If a line in the data below contains "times", copy it.

(Raw data)

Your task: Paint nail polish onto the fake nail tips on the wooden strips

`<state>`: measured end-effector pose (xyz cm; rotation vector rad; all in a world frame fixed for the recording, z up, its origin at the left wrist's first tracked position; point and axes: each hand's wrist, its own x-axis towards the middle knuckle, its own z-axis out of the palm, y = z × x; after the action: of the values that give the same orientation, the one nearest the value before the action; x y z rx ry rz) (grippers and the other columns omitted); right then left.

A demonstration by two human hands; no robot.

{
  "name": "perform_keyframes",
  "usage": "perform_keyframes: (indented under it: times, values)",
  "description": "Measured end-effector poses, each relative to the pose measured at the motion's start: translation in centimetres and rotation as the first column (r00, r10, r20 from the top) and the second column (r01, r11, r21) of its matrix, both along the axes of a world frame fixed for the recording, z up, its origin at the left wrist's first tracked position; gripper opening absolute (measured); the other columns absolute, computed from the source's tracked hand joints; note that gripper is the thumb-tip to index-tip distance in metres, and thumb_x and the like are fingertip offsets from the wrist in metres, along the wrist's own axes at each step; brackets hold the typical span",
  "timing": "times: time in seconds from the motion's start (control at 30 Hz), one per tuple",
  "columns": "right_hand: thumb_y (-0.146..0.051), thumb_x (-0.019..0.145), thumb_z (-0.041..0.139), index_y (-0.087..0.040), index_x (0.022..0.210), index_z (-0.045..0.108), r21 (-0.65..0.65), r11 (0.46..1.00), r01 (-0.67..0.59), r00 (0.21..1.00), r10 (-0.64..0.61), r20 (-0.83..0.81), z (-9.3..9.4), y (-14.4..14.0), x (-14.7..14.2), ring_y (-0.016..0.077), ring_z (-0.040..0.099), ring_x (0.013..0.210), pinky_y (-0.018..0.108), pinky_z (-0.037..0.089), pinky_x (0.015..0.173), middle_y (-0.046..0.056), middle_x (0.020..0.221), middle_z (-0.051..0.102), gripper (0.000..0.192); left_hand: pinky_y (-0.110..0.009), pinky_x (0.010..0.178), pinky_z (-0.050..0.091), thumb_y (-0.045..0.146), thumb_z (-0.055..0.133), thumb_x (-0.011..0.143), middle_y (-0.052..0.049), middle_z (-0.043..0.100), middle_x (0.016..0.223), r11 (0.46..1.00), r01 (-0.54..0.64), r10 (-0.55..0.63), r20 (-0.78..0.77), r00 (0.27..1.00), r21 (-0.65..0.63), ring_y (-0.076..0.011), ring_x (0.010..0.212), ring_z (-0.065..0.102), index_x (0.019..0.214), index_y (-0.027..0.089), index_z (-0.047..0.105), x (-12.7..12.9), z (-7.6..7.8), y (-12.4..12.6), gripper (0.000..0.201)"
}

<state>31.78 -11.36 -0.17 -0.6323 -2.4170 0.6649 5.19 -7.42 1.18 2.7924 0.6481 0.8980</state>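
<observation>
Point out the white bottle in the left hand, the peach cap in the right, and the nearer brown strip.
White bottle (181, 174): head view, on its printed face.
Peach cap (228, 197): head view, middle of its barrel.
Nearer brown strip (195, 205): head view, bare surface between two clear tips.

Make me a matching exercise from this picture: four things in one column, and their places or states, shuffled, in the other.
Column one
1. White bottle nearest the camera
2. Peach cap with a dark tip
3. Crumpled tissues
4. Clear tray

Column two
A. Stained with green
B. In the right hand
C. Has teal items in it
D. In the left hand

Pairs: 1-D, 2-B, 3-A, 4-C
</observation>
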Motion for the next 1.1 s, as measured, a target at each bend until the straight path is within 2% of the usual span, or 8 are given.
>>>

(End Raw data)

* Problem solution
  "usage": "perform_keyframes: (indented under it: times, values)",
  "timing": "times: time in seconds from the motion's start (control at 30 Hz), one per tuple",

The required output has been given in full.